We are both extremely well adjusted hetero men!!!!!!!!!!!!


----------



## FuFusClient (Sep 23, 2006)

Upper Body Work out:

Pulley Pulldowns
-8x105
-8x112.5~PR
-8x120~PR
-8x127.5~PR

Hammer Strength 
-8x70 left than right arm~PR
-8x80 left than right arm~PR
-8x90 left than right arm~PR

Bench Press
-8x105
-8x115~PR
-8x120~PR

Military Press
-8x65~PR
-8x65~PR

Seated Curls
-8x20 left than right arm
-8x25 left than right arm~PR
-8x22.5 left than right arm

Rotator Work

Stretches


----------



## CowPimp (Sep 23, 2006)

And part of the kiki meow club no less...  Welcome aboard.


----------



## Bakerboy (Sep 23, 2006)




----------



## fufu (Sep 23, 2006)

Ryan is a PR machine!


----------



## KelJu (Sep 23, 2006)

You are in good hands Ryan. You got one of the most knowledgeable and hard working members of IM to guide you, so you are in a good situation. 
Most of us had to learn the hard way. There is so much to know about what we do, so having an experienced person to train with is invaluable.


----------



## kenwood (Sep 23, 2006)

good shit


----------



## fufu (Sep 23, 2006)

KelJu said:


> You are in good hands Ryan. You got one of the most knowledgeable and hard working members of IM to guide you, so you are in a good situation.
> Most of us had to learn the hard way. There is so much to know about what we do, so having an experienced person to train with is invaluable.

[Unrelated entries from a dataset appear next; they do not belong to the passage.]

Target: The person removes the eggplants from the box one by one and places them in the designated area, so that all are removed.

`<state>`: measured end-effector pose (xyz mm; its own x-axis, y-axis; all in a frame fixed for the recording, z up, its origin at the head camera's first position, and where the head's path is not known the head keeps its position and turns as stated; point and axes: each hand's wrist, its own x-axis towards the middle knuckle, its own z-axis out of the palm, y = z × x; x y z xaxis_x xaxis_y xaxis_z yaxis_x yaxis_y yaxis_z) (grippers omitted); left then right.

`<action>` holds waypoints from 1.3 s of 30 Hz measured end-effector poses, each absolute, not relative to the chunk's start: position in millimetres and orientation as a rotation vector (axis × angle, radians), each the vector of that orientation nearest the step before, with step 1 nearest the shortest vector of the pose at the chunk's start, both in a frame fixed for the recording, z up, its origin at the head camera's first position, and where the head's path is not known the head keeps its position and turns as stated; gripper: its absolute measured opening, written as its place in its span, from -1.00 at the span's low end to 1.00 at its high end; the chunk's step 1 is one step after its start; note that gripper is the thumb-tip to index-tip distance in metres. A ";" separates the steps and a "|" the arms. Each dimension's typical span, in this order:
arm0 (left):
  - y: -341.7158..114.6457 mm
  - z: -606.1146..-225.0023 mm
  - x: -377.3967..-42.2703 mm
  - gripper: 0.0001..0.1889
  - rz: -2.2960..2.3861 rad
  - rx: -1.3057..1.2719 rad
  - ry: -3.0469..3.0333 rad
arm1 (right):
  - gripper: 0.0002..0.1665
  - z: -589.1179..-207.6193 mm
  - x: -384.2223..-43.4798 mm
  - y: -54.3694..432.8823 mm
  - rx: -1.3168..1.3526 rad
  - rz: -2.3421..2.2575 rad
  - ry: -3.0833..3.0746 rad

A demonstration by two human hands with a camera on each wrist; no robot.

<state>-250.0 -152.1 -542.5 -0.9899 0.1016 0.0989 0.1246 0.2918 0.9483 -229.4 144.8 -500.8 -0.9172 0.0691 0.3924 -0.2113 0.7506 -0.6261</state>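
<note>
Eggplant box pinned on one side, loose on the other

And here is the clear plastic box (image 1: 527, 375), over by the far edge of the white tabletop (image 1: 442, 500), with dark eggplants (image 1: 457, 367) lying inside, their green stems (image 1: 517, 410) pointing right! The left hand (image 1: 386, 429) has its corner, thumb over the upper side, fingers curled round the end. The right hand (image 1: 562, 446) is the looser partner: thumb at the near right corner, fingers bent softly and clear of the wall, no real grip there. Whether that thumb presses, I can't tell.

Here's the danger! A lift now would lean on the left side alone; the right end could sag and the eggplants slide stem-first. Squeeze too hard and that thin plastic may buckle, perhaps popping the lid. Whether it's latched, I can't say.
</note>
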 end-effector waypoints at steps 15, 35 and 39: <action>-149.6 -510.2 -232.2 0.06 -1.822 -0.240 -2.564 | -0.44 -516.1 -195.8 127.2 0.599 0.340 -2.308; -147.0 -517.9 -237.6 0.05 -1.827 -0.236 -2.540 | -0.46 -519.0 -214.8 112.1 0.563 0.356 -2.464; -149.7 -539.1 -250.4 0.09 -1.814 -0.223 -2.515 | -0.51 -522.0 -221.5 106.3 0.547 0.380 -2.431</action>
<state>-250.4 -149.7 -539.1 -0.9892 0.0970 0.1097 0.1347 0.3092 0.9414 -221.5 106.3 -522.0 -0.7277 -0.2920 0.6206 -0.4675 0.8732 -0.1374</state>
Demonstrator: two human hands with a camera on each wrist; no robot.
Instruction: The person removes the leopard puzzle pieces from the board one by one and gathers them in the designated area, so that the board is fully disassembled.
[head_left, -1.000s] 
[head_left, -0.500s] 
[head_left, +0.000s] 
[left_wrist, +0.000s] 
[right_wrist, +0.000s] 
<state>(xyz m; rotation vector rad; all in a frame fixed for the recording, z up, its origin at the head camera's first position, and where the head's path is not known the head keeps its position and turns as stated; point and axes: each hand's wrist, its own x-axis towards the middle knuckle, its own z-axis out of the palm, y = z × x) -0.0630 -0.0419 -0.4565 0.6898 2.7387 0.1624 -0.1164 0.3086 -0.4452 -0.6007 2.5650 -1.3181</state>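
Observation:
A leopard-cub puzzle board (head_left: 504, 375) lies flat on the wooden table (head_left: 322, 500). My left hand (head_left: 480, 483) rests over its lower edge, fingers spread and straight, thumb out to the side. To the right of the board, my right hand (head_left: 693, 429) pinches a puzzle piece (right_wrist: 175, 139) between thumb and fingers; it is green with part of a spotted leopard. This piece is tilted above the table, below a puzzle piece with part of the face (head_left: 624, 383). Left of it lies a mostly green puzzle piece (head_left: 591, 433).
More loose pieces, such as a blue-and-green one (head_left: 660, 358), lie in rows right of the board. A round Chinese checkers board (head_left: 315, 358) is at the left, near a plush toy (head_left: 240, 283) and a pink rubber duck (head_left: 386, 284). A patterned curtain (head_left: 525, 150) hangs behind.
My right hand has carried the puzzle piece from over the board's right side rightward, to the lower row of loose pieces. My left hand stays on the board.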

lawl, I feel special, ty ty.  

"There is so much to know about what we do, so having an experienced person to train with is invaluable."

This is so true. It is hard to imagine at first how much information and knoweldge there is about training and nutrition. After you start educating yourself you think about it in a completely different way.


----------



## SuperFlex (Sep 24, 2006)

This thread is not hawt...


----------



## FuFusClient (Sep 24, 2006)

This thread is soooooooooooooo HAWT!


----------



## Double D (Sep 24, 2006)

Well sounds like to me you are just starting out so you ought to get some crazy gains here in the first 6 months or so. Good luck with everything and keep us posted.


----------



## fufu (Sep 24, 2006)

SuperFlex said:


> This thread is not hawt...



Oh it's hawt, baby. It's_ hawt_.


----------



## Triple Threat (Sep 24, 2006)

fufu said:


> And for the record Ry guy is the man and is quick out of the hole! Very hawt.







Seanp156 said:


> The whole hawt bod thing sounds like a homosexual relationship to me,




  Sean, you may be onto something.



 Welcome to IM, Client!


----------



## Seanp156 (Sep 24, 2006)

Triple Threat said:


> Sean, you may be onto something.



 Ya think?


----------



## FuFusClient (Sep 26, 2006)

So I had to skip my workout with fufu on Sunday because I was very busy.  But I plan to get back on track tonight with night's workout with fufu.


----------



## fufu (Sep 26, 2006)

Double raping for you today!!!!


----------



## FuFusClient (Sep 26, 2006)




----------



## fufu (Sep 26, 2006)

Let's go to the gym already, I've been procrastinating all day and I've run out of excuses to not write my essay!


----------



## FuFusClient (Sep 26, 2006)

Squats-
8x135
8x145~PR
8x155~PR

RDL w/db
10x60
10x65~PR
10x65~PR

Seated cable row
10x120~PR
10x120~PR

db rows
8x40 each arm
8x45 each arm

tri push downs
10x70
10x70
10x80~PR

stretches


----------



## Seanp156 (Sep 26, 2006)

Seanp156 said:


> The whole hawt bod thing sounds like a homosexual relationship to me





Triple Threat said:


> Sean, you may be onto something.


 




fufu said:


> Double raping for you today!!!!



I think it's been confirmed...

Lawl, good workout Fufu'sClient.


----------



## FuFusClient (Sep 26, 2006)

I yeah, I also did 3 sets of planks. 20 seconds each with a 6 kg medacine ball that fufu held on my back.


----------



## FuFusClient (Sep 28, 2006)

9-28-06

3min warm up on elip.

Squats:
-10x135
-10x135
-10x135

Deadlifts 6" below knee:
-8x135
-8x155~PR
-8x165~PR

Bench Press:
-6x90
-8x90
-5x110

Br Rows:
-10x65
-10x85
-10x95

stretches

2 sets of 30 second planks


----------



## fufu (Sep 28, 2006)

I didn't see you do those planks! You sneaky bastard! I'm so proud.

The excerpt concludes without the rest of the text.